**RECORDED DATA**
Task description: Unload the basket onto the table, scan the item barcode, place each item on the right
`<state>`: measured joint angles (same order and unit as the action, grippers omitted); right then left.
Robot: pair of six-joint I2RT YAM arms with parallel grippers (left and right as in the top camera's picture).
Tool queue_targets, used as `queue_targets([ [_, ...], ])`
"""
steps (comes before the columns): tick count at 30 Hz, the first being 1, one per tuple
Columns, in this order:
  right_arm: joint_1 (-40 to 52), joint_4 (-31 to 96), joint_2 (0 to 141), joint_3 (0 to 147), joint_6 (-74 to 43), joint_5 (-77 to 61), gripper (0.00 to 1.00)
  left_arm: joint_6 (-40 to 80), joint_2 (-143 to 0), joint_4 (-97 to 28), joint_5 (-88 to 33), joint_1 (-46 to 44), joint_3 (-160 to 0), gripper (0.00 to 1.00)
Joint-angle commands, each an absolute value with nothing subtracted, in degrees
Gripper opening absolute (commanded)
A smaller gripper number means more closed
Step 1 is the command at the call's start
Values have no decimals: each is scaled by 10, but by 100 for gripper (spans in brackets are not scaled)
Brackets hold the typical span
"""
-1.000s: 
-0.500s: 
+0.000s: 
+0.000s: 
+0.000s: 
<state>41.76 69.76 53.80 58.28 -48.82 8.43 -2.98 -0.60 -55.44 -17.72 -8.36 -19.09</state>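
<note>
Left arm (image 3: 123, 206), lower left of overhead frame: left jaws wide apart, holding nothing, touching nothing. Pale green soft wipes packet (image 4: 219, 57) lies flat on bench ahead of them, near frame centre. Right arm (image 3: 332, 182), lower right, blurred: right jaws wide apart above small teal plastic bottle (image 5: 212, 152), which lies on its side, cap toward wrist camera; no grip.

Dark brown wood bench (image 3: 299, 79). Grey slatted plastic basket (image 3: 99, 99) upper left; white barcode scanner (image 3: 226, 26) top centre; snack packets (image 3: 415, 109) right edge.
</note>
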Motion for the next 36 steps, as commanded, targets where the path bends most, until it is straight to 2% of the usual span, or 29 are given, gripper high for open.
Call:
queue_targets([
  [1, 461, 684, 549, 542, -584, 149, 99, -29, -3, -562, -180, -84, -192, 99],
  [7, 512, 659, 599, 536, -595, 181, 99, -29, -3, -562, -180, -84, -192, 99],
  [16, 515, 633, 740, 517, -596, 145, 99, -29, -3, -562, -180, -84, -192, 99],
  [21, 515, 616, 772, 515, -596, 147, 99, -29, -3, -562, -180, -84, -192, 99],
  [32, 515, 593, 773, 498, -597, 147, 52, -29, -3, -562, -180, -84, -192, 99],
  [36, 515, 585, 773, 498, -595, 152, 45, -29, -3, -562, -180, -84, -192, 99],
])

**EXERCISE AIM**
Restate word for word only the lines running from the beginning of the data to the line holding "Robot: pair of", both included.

**SOLUTION TO THIS EXERCISE**
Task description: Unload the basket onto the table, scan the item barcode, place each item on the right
`<state>`: measured joint angles (same order and unit as the action, grippers omitted); right then left.
Robot: pair of six-joint I2RT YAM arms with parallel grippers (left and right as in the top camera's picture).

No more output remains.